KR Circle underpass, which flooded and claimed the life of a 22-year-old woman IT professional on 21 May, is just the tip of Bengaluru's unsafe traffic routes.
As many as 53 underpasses within Bruhat Bengaluru Mahanagara Palike (BBMP) limits are often flooded during mild to heavy rains in the city, causing trouble, and sometimes, a threat to commuters.
But what's worse is that the BBMP does not have a swift plan of action chalked out to prevent the flooding in underpasses, including the one at KR Circle.
Unending Underpass Trouble
BBMP junior grade engineers, who inspect underpasses ahead of each monsoon season, told The Quint that Bengaluru needs a thorough motion sensitive warning system – similar to the ones found ahead of toll gates – and regular repair and widening of existing drains to prevent underpasses from becoming deathtraps.
Bengaluru's underpasses are routinely inspected every year before rains, and status reports are submitted to the engineer-in-chief of the corporation. However, these reports, which have repeatedly pointed out water-logging trouble, have never provided lasting solutions for the problem.
For instance, after Infosys techie Bhanu Rekha's death, BBMP Engineer-in-Chief BS Prahlad made a three-page report which primarily recommends constructing boom barriers around the KR Circle underpass. Boom barriers prevent vehicular traffic from venturing into the underpass in the event of flooding.
The barriers were suggested because temporary barriers at KR Circle underpass were removed to allow vehicles from passing even before Bhanu Rekha's car entered the watery trap.
As per his statement to the media, the driver of the vehicle entered the KR Circle underpass as other vehicles were passing by at the time. However, as he drove the vehicle into the underpass, the car flooded "within two minutes."
To prevent flooding, as per the report, the BBMP has proposed to raise a hump to stop water from entering the KR Circle underpass. It has also recommended building a new drainage system around the underpass.
These solutions, however, are not suitable for all underpasses in Bengaluru which already have grilled drains that are meant to drain the water accumulating during rains. Many of the underpasses also have CCTVs.
Motion Sensitive Barriers and Drainage Maintenance
"The biggest problem that the BBMP roads and underpasses face during rains is the clogging of existing drains. Drain widening and maintenance alone can help solve this problem," a junior engineer at BBMP told The Quint.
According to the engineer, who had inspected at least six underpasses prior to the 2022 rains, drains at these heavy traffic points do not have grills to prevent plant debris and waste from blocking the waterflow.
"At KR Circle, the accident took place because the existing drain, which is 0.6 m drain, clogged. If the drain was maintained and desilted prior to the rains this was unlikely to happen," the engineer said.

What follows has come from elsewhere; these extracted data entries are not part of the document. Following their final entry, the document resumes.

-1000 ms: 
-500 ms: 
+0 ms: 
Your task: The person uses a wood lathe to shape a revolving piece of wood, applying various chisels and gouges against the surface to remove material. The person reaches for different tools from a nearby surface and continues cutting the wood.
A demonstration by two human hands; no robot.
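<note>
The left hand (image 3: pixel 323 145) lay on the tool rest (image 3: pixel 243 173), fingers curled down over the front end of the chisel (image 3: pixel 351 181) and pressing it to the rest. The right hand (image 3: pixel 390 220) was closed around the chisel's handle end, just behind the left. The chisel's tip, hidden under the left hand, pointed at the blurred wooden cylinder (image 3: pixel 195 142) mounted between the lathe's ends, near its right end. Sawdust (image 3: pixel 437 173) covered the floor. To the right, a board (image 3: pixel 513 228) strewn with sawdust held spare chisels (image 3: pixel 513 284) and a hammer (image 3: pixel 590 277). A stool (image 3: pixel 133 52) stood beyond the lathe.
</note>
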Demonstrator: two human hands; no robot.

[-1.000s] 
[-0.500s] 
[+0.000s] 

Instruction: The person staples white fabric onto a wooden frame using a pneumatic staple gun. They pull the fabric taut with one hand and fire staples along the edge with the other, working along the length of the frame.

The BBMP, meanwhile, has blamed the clogging on plant debris falling into the drains. "Drainage should have been there even before the entry point to the underpass to prevent load on the existing drain at the underpass," the engineer quoted above said.
At L-shaped underpasses in the city, drainage is dependent on the structural design, an engineer in the know said. "At the underpasses, the water is expected to drain through the slope on the one side to prevent flooding. But if the road ahead is elevated these underpasses too could be dangerous. Hence, providing drains at entry and exit points of all underpasses is important," the engineer said.
At U-shaped underpasses, like the one at KR Circle, multiple drains should drain water, engineers opined. Some underpasses in Bengaluru do not have wide drains too, the engineer said.
"The drain size should be proportional to the width of the underpass," he added, stating over half a dozen underpasses in Bengaluru do not have proportionally wide drains.
The BBMP has already started inspection of all underpasses, including railway underpasses, to prepare a detailed report to suggest improvement of these facilities. There are 18 railway underpasses in the city. According to Prahlad, some underpasses, which are potentially dangerous, will have to be closed.
Lasting Traffic Problem
Closing underpasses need not necessarily solve the problem because they essentially ease Bengaluru's traffic bottlenecks. At busy traffic signals, underpasses allow unhindered vehicular movement.
"If underpasses are closed, some junctions in the city will become overcrowded. Underpasses at Kodigehalli, Okalipuram, and Cauvery Junction all need maintenance, and not closure," an engineer said.
As Bengaluru has witnessed vehicles, and sometimes, people being swept away while stranded on waterlogged roads and open manholes, closing underpasses should be the last resort.
"Instead, each of the underpasses could have a motion sensitive warning system which opens and closes depending on the water level inside the underpass. Like the ones at toll gates, these warning systems and barricades should be impossible to ignore and cross," a junior engineer said.
The cost of maintaining such warning systems, however, could be a deterrent when it comes to their installation. Meanwhile, as the BBMP inspection of underpasses comes to an end on Wednesday, will the city get safer traffic routes?